**HOW TO COMPLETE THIS TASK:** If a line of the material contains "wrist", copy it.
****************
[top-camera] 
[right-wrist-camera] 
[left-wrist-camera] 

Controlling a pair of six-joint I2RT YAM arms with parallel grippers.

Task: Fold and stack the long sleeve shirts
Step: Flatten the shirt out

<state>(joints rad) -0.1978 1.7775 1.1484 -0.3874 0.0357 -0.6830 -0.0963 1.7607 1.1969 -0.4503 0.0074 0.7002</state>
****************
**RESULT:**
[right-wrist-camera] 
[left-wrist-camera] 

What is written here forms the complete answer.